Perguntei a Frank Moretti, um apaixonado por tecnologia, jazz,
fotografia, restaurantes e, em especial, por Nova York, o que ele
achava da definição de Paulo Freire:
"Só os idiotas acham que a máquina deixa o professor menos
importante. É justamente o contrário. Um professor apaixonado pela
vida estimula a curiosidade e a curiosidade é fonte do saber".
Na quarta-feira seguinte ao jantar, Freire voltou ao meu
apartamento. Não estava tão bem disposto, sentia dores no peito,
temia que fosse o coração. Durante o jantar falou da perspectiva da
morte, fez um balanço de sua vida, entremeado com seus planos para
Harvard, onde daria aulas. Como o inverno de Nova York, naquele
final de março, ele também dava sinais de que estava se despedindo.

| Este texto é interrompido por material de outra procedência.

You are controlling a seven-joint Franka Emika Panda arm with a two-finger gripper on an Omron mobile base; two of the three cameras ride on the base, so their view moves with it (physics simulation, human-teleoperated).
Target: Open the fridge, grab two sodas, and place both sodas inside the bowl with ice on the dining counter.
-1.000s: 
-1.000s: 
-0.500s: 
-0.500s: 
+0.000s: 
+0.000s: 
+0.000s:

Na confluência de visões de Freire e Moretti, hoje na direção do
Centro de Novas Tecnologias da Faculdade de Educação da Universidade
de Columbia, temos o seguinte: bom educador é um administrador de
curiosidades, disposto a criar um aprendiz permanente.
Diante da abundância de dados acessíveis via bancos eletrônicos, o
bom professor é aquele que guia as curiosidades, transformando-se
num facilitador, auxiliando a reflexão para que o aluno não se perca
na floresta de informações. Ele deixa de ser o único provedor de
informação, auxiliado por alguns livros, para ser o administrador da
curiosidade da criança ou do jovem.
Há uma diferença vital entre encantamento e deslumbramento com as
possibilidades tecnológicas para transmissão de conhecimento.
Ninguém aprende nada apenas exposto à informação. Informação não
significa entendimento. Do contrário, os guardas das bibliotecas
seriam intelectuais. Ou os vigias dos museus, críticos de arte.